TROUVER LA BONNE PORTE
L’Évangile de Jean présente Jésus à travers des images originales et belles. Il veut que ses lecteurs découvrent que lui seul peut répondre pleinement aux besoins les plus fondamentaux de l’être humain. Jésus est «le pain de vie» : celui qui se nourrit de lui n’aura pas faim. Il est «la lumière du monde» : celui qui le suit ne marchera pas dans les ténèbres. Il est «le bon berger» : celui qui écoute sa voix trouvera la vie.
Parmi ces images, il en est une, humble et presque oubliée, qui recèle pourtant un contenu profond. «Je suis la porte». Tel est Jésus. Une porte ouverte. Ceux qui le suivent franchissent un seuil qui mène à un monde nouveau : une nouvelle façon de comprendre et de vivre la vie.
L’évangéliste l’explique en trois traits: «Quiconque entre par moi sera sauvé». La vie offre de nombreuses issues. Toutes ne mènent pas au succès ni ne garantissent une vie pleine. Quiconque, d’une manière ou d’une autre, se met en phase avec Jésus et cherche à le suivre, franchit la bonne porte. Il ne gâchera pas sa vie. Il la sauvera.
L’évangéliste ajoute quelque chose d’autre. Celui qui entre par Jésus «pourra entrer et sortir». Il est libre de ses mouvements. Il entre dans un espace où il peut être libre, car il ne se laisse guider que par l’Esprit de Jésus. Ce n’est pas le pays de l’anarchie ou de la débauche. Il «entre et sort» en passant toujours par cette «porte» qu’est Jésus, et il avance en suivant ses pas.
L’évangéliste ajoute encore un détail : celui qui entre par cette porte qu’est Jésus «trouvera des pâturages», il n’aura ni faim ni soif.

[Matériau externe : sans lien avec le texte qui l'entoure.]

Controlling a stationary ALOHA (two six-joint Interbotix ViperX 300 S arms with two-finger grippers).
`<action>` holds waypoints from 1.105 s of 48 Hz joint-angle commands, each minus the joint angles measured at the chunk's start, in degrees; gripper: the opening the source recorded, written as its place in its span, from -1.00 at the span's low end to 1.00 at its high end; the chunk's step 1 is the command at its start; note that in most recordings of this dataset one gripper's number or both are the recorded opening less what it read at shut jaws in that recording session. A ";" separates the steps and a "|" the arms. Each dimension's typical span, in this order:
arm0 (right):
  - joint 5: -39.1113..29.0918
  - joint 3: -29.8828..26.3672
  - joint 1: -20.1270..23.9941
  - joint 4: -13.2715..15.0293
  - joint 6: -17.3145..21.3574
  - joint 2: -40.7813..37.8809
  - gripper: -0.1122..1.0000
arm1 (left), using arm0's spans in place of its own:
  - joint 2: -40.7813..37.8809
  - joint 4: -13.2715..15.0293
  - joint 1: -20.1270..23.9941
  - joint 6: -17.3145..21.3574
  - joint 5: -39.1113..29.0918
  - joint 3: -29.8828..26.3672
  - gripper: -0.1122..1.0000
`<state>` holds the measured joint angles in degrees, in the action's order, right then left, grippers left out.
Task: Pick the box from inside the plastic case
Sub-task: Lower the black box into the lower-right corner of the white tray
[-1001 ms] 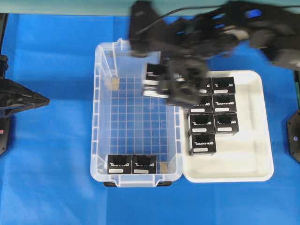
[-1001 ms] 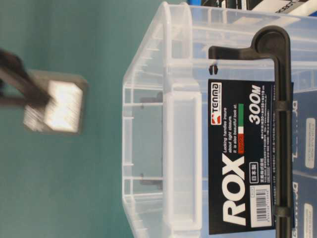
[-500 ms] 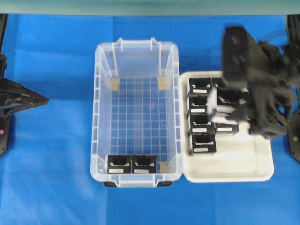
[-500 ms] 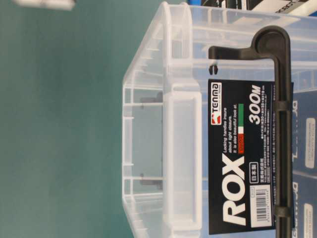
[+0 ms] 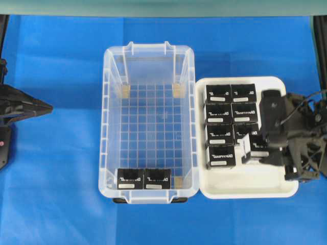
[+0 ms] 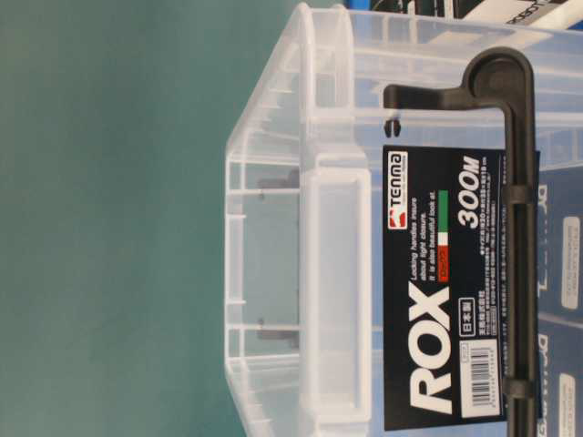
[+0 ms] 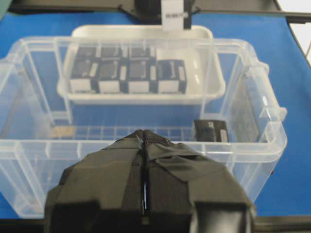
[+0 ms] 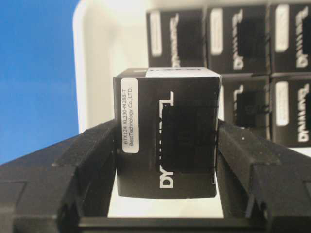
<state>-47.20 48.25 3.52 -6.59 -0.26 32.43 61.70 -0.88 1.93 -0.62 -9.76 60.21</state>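
Observation:
My right gripper [image 5: 254,149] hangs over the white tray [image 5: 255,181], shut on a black box [image 5: 255,139]. In the right wrist view this box [image 8: 167,131], with its white label strip, sits squarely between the two black fingers [image 8: 92,155], above the tray floor. The clear plastic case [image 5: 104,122] stands in the middle with two more boxes [image 5: 130,178] [image 5: 157,178] side by side at its near end. At the far left my left gripper [image 5: 36,107] is shut and empty; its wrist view looks across the case [image 7: 43,145] at a box inside [image 7: 210,131].
Several identical black boxes [image 5: 219,125] stand in two rows in the tray's far half, right beside the held one. Blue cloth covers the table around case and tray. The table-level view shows only the case's end wall [image 6: 332,273] with its ROX label.
The right arm has swung from over the case's far end to the right and come down over the tray, carrying the box. The left arm has not moved.

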 commanded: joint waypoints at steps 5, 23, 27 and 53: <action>5.36 3.69 1.49 -0.26 0.00 -1.23 0.29 | -0.62 -0.09 0.18 -0.18 0.62 -1.58 -0.92; 14.50 8.35 2.29 -0.09 -0.53 -7.21 0.29 | -0.97 -0.09 0.44 -0.79 0.26 -1.49 -0.92; 15.91 8.53 2.29 -0.09 -0.53 -8.53 0.29 | -1.23 -0.09 0.62 -1.58 0.35 -1.49 -0.92; 16.35 8.79 -0.62 0.18 0.62 -10.99 0.29 | -1.23 -0.09 0.88 -1.85 0.62 -1.76 -0.92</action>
<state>-31.03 57.57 3.34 -6.50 0.53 22.06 61.00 -0.88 2.64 -2.46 -9.67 60.03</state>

Il trouvera une nourriture solide et abondante pour vivre.
Le Christ est la «porte» par laquelle nous devons entrer aujourd’hui aussi, nous chrétiens, si nous voulons raviver notre identité. Un christianisme formé de baptisés qui ont une relation avec un Jésus mal connu, vaguement rappelé, affirmé de temps en temps de manière abstraite, un Jésus muet qui ne dit rien de particulier au monde d’aujourd’hui, un Jésus qui ne touche pas les coeurs… est un christianisme sans avenir.
Seul le Christ peut nous conduire à un nouveau niveau de vie chrétienne, mieux fondée, motivée et nourrie par l’Évangile. Chacun de nous peut contribuer à ce que, dans l’Église des prochaines années, Jésus soit ressenti et vécu de manière plus vivante et plus passionnée. Nous pouvons rendre l’Église plus proche de Jésus.